Every line from the beginning of the data through the line containing "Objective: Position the" should be reproduced exactly, and no further lines should be output.

_ _ _

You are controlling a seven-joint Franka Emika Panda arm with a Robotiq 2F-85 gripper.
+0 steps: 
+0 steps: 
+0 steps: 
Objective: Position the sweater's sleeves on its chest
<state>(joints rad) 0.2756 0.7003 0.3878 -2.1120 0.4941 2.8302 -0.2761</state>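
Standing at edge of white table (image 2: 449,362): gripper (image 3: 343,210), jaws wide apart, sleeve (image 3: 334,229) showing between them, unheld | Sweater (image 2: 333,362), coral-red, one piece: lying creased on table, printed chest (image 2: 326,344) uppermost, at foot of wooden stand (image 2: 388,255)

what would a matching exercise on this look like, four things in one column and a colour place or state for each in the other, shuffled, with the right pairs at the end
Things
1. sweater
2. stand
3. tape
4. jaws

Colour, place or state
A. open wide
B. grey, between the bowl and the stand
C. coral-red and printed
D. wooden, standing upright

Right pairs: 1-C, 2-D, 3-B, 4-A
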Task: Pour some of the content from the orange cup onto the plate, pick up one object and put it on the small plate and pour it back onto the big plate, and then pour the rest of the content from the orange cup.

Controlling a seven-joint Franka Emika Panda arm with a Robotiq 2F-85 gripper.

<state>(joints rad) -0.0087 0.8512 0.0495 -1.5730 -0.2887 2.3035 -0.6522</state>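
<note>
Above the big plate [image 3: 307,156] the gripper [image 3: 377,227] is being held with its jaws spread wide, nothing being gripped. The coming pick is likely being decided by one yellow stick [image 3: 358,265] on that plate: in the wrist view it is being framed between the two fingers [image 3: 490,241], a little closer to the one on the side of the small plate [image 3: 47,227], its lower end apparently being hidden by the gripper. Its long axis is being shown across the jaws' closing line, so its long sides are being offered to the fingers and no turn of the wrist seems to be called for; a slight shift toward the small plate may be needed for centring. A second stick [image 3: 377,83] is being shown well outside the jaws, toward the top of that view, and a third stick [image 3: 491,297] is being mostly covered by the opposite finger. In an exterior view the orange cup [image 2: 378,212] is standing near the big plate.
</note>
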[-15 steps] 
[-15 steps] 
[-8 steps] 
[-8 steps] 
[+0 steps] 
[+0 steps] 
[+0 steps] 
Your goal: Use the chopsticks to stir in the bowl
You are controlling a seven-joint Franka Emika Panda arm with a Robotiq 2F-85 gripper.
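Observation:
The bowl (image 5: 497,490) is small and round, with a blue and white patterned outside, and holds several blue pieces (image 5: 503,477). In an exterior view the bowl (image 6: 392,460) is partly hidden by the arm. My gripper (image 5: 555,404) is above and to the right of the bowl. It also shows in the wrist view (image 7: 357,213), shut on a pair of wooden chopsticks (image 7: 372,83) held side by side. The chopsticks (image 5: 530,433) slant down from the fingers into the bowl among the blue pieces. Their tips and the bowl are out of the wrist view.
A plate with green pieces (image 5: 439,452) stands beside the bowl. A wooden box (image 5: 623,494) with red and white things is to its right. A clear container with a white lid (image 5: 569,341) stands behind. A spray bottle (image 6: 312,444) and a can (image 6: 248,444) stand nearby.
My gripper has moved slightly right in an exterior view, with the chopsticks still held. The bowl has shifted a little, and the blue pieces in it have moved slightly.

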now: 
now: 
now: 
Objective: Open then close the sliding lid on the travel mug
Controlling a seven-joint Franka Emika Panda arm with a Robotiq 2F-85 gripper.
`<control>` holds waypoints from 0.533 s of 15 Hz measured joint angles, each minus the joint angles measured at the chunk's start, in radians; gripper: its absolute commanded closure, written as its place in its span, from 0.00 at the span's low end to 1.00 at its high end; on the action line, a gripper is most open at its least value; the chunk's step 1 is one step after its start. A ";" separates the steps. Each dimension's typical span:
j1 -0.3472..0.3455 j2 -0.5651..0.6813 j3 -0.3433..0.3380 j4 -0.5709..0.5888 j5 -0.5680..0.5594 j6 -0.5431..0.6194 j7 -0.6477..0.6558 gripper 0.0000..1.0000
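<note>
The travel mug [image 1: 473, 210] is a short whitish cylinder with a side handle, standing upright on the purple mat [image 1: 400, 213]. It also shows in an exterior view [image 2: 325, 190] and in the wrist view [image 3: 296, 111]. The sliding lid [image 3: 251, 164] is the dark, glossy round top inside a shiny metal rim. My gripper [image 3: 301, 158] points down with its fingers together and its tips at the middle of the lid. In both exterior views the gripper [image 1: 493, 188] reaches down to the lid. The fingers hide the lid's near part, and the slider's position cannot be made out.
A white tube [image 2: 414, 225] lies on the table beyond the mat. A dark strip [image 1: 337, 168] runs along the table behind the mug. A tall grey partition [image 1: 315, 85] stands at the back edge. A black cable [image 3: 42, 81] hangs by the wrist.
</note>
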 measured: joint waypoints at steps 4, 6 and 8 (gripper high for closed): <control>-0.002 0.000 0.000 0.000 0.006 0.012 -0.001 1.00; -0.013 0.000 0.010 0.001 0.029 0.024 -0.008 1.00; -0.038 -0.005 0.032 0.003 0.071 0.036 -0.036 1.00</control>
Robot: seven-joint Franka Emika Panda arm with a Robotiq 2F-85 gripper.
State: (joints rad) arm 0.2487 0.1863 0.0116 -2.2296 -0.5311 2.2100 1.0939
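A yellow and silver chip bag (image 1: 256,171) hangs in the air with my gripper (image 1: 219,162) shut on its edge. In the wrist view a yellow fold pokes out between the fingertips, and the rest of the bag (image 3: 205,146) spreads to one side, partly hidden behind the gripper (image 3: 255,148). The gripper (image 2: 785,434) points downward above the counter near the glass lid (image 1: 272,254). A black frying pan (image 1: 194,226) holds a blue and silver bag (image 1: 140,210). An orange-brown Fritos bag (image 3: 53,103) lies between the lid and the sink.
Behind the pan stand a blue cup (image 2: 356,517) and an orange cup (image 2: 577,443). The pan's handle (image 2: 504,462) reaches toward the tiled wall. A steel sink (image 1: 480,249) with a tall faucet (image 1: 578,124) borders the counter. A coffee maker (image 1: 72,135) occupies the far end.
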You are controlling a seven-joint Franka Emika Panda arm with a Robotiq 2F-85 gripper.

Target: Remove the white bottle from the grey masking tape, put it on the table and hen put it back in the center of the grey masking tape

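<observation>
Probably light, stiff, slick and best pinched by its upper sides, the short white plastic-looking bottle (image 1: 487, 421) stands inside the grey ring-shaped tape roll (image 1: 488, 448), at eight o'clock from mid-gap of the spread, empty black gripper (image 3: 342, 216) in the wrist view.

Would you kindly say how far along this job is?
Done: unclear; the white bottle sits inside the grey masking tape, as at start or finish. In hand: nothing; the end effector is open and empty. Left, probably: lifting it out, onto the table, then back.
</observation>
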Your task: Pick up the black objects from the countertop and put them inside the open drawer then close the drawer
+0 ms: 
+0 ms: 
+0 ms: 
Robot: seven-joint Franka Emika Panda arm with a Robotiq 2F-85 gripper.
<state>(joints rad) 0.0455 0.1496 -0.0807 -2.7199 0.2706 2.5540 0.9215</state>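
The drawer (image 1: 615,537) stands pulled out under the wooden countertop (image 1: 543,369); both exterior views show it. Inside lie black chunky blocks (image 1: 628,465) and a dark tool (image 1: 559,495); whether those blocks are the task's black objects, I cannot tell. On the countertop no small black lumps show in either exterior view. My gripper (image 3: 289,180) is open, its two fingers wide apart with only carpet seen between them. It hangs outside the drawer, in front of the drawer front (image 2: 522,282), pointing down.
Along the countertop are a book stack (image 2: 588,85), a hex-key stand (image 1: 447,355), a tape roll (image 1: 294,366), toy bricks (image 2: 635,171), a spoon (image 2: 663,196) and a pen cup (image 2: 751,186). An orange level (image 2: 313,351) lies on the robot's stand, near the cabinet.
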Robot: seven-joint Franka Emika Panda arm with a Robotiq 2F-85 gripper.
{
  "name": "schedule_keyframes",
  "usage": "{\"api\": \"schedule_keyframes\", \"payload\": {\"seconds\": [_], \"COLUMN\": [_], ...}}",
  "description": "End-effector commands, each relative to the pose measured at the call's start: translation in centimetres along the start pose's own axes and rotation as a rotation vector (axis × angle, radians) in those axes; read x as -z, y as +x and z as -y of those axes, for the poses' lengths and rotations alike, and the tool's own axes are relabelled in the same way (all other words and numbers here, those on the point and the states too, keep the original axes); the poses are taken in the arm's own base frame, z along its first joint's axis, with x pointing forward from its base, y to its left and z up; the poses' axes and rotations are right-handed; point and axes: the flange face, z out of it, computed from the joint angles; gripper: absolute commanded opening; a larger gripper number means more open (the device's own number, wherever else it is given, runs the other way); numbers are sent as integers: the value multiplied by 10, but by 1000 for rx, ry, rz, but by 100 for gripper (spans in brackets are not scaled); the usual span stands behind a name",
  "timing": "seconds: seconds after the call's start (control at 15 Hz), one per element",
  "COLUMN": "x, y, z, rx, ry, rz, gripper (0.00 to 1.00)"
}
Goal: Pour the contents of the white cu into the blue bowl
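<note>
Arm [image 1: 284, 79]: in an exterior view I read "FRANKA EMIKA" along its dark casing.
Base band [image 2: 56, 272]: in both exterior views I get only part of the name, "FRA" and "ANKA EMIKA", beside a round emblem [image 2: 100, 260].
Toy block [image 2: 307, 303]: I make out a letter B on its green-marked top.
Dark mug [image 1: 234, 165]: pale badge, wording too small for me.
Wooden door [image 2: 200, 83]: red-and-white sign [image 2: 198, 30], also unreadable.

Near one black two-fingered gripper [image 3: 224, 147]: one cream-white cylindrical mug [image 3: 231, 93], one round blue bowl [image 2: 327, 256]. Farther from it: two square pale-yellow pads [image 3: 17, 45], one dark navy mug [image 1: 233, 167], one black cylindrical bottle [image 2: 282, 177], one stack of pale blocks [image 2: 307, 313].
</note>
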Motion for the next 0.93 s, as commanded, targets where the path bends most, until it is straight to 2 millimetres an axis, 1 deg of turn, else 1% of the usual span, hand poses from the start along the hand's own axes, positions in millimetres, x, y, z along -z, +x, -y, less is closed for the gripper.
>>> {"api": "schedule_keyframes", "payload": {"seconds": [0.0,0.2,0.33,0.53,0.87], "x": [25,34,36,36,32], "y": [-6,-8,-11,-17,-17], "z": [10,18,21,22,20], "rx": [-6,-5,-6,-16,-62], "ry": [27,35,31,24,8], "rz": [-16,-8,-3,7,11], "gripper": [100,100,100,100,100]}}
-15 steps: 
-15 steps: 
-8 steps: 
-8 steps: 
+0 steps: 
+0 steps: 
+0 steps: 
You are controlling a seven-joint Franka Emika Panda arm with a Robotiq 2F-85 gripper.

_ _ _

RESPONSE TO THE EXERCISE
You are controlling a seven-joint Franka Emika Panda arm with a Robotiq 2F-85 gripper.
+0 steps: 
+0 steps: 
+0 steps: 
Objective: Position the sweater's sleeves on its chest

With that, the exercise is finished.